*** Opening of Recorded data ***

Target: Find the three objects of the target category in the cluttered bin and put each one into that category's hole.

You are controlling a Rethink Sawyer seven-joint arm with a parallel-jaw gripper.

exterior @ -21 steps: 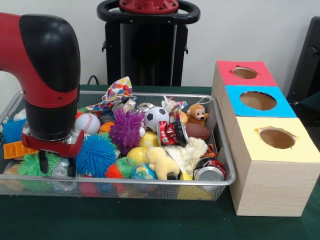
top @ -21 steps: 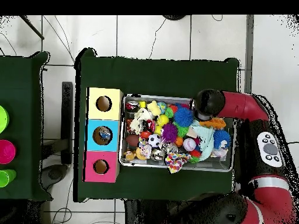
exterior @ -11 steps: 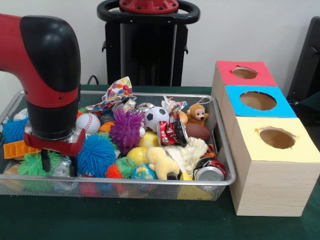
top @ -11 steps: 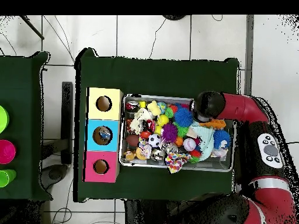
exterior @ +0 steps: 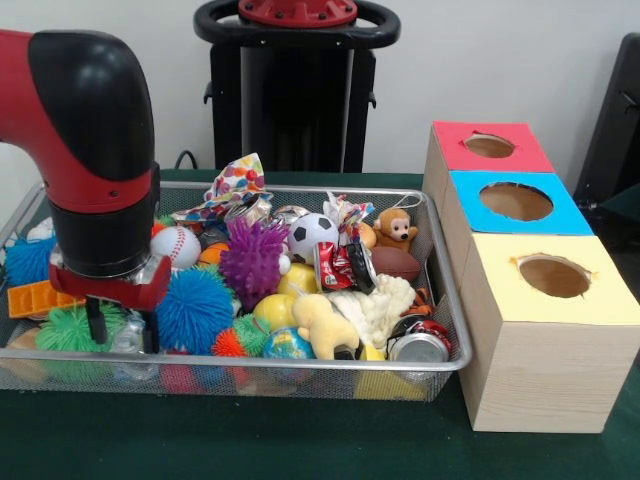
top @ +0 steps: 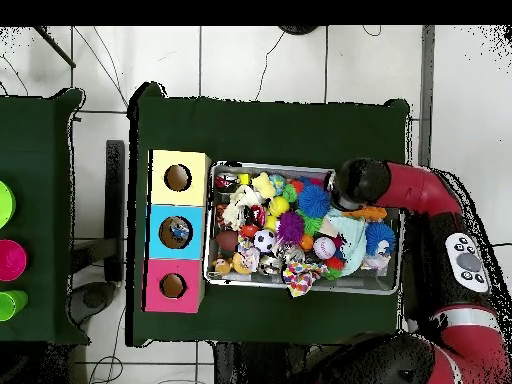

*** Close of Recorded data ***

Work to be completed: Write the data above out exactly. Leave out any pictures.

Result of the exercise:
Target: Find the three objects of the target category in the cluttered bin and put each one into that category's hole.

You are controlling a Rethink Sawyer seven-joint arm with a parallel-jaw gripper.

exterior @ -21 steps: 
top @ -21 steps: 
exterior @ -11 steps: 
top @ -11 steps: 
exterior @ +0 steps: 
top @ +0 steps: 

The answer contains nothing further.